# AIM OF THE EXERCISE
Set down the line containing "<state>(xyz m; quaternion" and every line that follows it in the listing below, exactly as written and with nothing added.
★ ★ ★ ★ ★ ★ ★
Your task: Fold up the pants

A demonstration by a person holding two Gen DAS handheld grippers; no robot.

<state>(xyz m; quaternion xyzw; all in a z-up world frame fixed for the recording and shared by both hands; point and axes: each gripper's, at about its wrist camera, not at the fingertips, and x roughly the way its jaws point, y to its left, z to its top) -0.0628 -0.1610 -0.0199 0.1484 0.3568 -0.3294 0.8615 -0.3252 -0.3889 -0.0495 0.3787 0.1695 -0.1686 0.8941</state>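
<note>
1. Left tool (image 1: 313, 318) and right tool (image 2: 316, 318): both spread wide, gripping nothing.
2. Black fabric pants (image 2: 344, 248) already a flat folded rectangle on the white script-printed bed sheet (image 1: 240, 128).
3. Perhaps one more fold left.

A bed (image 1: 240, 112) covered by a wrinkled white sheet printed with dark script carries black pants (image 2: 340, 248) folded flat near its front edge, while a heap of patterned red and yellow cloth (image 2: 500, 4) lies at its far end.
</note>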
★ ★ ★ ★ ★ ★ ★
# TASK ANSWER
<state>(xyz m; quaternion xyzw; all in a z-up world frame fixed for the recording and shared by both hands; point and axes: each gripper's, at about its wrist camera, not at the fingertips, and x roughly the way its jaws point, y to its left, z to its top) -0.0628 -0.1610 -0.0199 0.1484 0.3568 -0.3294 0.8615 -0.3252 -0.3889 -0.0495 0.3787 0.1695 -0.1686 0.8941</state>
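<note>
1. Left tool (image 1: 313, 318) and right tool (image 2: 316, 318): both spread wide, gripping nothing.
2. Black fabric pants (image 2: 344, 248) already a flat folded rectangle on the white script-printed bed sheet (image 1: 240, 128).
3. Perhaps one more fold left.

A bed (image 1: 240, 112) covered by a wrinkled white sheet printed with dark script carries black pants (image 2: 340, 248) folded flat near its front edge, while a heap of patterned red and yellow cloth (image 2: 500, 4) lies at its far end.
</note>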

No further answer will be given.